Return the entries below verbatim. Pictures stay out.

━━━━━ Data ━━━━━

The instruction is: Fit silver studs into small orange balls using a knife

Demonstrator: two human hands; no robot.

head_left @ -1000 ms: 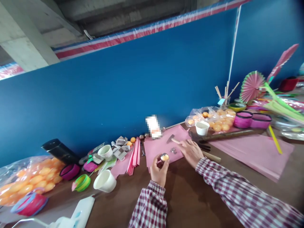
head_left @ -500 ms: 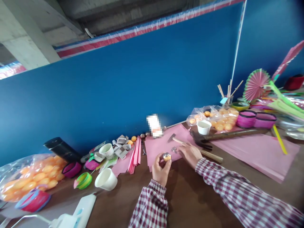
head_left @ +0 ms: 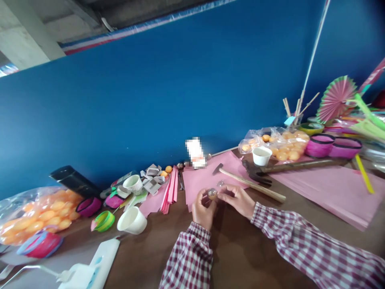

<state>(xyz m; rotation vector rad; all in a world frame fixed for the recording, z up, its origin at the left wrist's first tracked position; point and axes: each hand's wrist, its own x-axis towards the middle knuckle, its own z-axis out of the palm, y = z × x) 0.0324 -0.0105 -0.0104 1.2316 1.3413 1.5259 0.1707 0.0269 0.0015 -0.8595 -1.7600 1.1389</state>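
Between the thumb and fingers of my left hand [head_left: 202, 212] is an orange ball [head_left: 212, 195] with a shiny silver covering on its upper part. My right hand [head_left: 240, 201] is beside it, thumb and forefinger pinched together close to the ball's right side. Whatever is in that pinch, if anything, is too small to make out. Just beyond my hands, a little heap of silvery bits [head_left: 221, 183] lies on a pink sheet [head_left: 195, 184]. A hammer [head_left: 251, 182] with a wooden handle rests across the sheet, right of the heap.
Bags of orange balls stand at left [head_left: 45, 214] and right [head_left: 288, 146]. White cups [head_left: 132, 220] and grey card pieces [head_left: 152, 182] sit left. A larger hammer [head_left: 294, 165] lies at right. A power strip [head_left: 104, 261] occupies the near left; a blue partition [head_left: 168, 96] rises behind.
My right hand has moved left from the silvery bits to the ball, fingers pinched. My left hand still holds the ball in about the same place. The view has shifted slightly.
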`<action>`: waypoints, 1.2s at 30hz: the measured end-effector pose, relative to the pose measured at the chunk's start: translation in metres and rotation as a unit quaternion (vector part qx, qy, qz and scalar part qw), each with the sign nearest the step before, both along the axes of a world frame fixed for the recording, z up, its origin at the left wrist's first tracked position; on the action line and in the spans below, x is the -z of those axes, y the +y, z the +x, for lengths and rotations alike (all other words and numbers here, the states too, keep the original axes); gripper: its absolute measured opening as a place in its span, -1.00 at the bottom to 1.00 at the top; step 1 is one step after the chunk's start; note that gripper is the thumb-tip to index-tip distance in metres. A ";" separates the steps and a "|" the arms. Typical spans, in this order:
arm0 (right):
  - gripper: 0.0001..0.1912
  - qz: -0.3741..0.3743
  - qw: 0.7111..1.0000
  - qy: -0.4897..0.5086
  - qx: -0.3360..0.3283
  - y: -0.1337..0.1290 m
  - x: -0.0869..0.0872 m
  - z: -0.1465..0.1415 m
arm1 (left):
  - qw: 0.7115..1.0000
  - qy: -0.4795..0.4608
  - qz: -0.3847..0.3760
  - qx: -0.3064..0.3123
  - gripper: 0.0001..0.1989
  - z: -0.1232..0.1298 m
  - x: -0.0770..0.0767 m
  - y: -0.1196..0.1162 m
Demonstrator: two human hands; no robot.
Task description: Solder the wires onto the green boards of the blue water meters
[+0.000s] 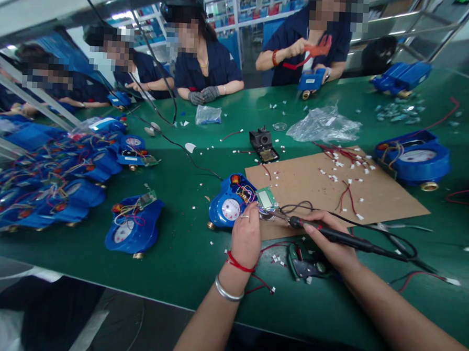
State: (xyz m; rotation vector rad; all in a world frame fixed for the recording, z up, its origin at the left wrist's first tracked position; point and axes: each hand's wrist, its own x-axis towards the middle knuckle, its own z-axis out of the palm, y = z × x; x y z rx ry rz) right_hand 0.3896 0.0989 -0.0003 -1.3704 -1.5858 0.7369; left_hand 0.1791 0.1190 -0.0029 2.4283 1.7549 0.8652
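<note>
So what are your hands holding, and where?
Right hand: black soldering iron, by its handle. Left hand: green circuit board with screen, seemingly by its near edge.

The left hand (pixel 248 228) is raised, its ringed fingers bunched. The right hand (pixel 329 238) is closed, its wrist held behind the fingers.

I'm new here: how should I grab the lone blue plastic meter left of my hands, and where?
I'd grip the blue meter by its bare right wall, from the right: wires and a green circuit board crowd its left and far parts.
</note>
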 end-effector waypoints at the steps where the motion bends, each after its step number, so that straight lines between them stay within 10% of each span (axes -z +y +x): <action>1: -0.86 -0.001 1.000 0.002 0.003 0.000 0.000 0.000 | 1.000 -0.001 0.000 0.000 -0.70 0.000 0.000 0.000; 36: -0.89 -0.007 1.000 0.008 0.004 0.000 -0.003 -0.002 | 1.000 0.017 -0.010 0.003 -0.69 -0.001 0.001 0.001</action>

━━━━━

• [Written response]
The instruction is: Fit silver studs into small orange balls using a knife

Demonstrator: two human hands; no robot.

head_left @ -1000 ms: 
head_left @ -500 ms: 
head_left @ +0 ms: 

<state>(xyz m; rotation vector rad; all in a world frame fixed for the recording, z up, its origin at the left wrist's first tracked position; point and axes: each hand's wrist, its own x-axis towards the middle knuckle, its own z-axis out of the palm, y = z × x) 0.0324 -0.0105 -0.0104 1.2316 1.3413 1.5259 0.1707 0.0269 0.0015 -0.8595 -1.7600 1.1389</state>
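Between the thumb and fingers of my left hand [head_left: 202, 212] is an orange ball [head_left: 212, 195] with a shiny silver covering on its upper part. My right hand [head_left: 240, 201] is beside it, thumb and forefinger pinched together close to the ball's right side. Whatever is in that pinch, if anything, is too small to make out. Just beyond my hands, a little heap of silvery bits [head_left: 221, 183] lies on a pink sheet [head_left: 195, 184]. A hammer [head_left: 251, 182] with a wooden handle rests across the sheet, right of the heap.
Bags of orange balls stand at left [head_left: 45, 214] and right [head_left: 288, 146]. White cups [head_left: 132, 220] and grey card pieces [head_left: 152, 182] sit left. A larger hammer [head_left: 294, 165] lies at right. A power strip [head_left: 104, 261] occupies the near left; a blue partition [head_left: 168, 96] rises behind.
My right hand has moved left from the silvery bits to the ball, fingers pinched. My left hand still holds the ball in about the same place. The view has shifted slightly.
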`<action>`: waypoints, 1.2s at 30hz: the measured end-effector pose, relative to the pose measured at the chunk's start: translation in metres and rotation as a unit quaternion (vector part qx, qy, qz and scalar part qw), each with the sign nearest the step before, both along the axes of a world frame fixed for the recording, z up, its origin at the left wrist's first tracked position; on the action line and in the spans below, x is the -z of those axes, y the +y, z the +x, for lengths and rotations alike (all other words and numbers here, the states too, keep the original axes); gripper: its absolute measured opening as a place in its span, -1.00 at the bottom to 1.00 at the top; step 1 is one step after the chunk's start; note that gripper is the thumb-tip to index-tip distance in metres. A ";" separates the steps and a "|" the arms. Typical spans, in this order:
arm0 (right):
  - gripper: 0.0001..0.1912
  - qz: -0.3741..0.3743
  - qw: 0.7111..1.0000
  - qy: -0.4897..0.5086
  - qx: -0.3360..0.3283
  - y: -0.1337..0.1290 m
  - x: -0.0869..0.0872 m
  - z: -0.1465..0.1415 m
arm1 (left):
  - qw: 0.7115..1.0000
  - qy: -0.4795..0.4608
  - qz: -0.3847..0.3760
  - qx: -0.3064..0.3123
  - gripper: 0.0001..0.1989
  - z: -0.1232..0.1298 m
  - x: -0.0770..0.0767 m
  - y: -0.1196..0.1162 m
Demonstrator: two human hands; no robot.
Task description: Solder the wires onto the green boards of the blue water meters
[+0.000s] 
State: (xyz m; rotation vector rad; all in a world frame fixed for the recording, z up, its origin at the left wrist's first tracked position; point and axes: each hand's wrist, its own x-axis towards the middle knuckle, its own z-axis out of the palm, y = z × x; x y z rx ry rz) right_hand 0.3896 0.0989 -0.0003 -1.3704 -1.5858 0.7369; left_hand 0.1791 0.1190 -0.0029 2.4283 1.7549 0.8652
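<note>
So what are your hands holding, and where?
Right hand: black soldering iron, by its handle. Left hand: green circuit board with screen, seemingly by its near edge.

The left hand (pixel 248 228) is raised, its ringed fingers bunched. The right hand (pixel 329 238) is closed, its wrist held behind the fingers.

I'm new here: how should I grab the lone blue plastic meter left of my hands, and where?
I'd grip the blue meter by its bare right wall, from the right: wires and a green circuit board crowd its left and far parts.
</note>
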 end-effector waypoints at the steps where the motion bends, each after its step number, so that straight lines between them stay within 10% of each span (axes -z +y +x): <action>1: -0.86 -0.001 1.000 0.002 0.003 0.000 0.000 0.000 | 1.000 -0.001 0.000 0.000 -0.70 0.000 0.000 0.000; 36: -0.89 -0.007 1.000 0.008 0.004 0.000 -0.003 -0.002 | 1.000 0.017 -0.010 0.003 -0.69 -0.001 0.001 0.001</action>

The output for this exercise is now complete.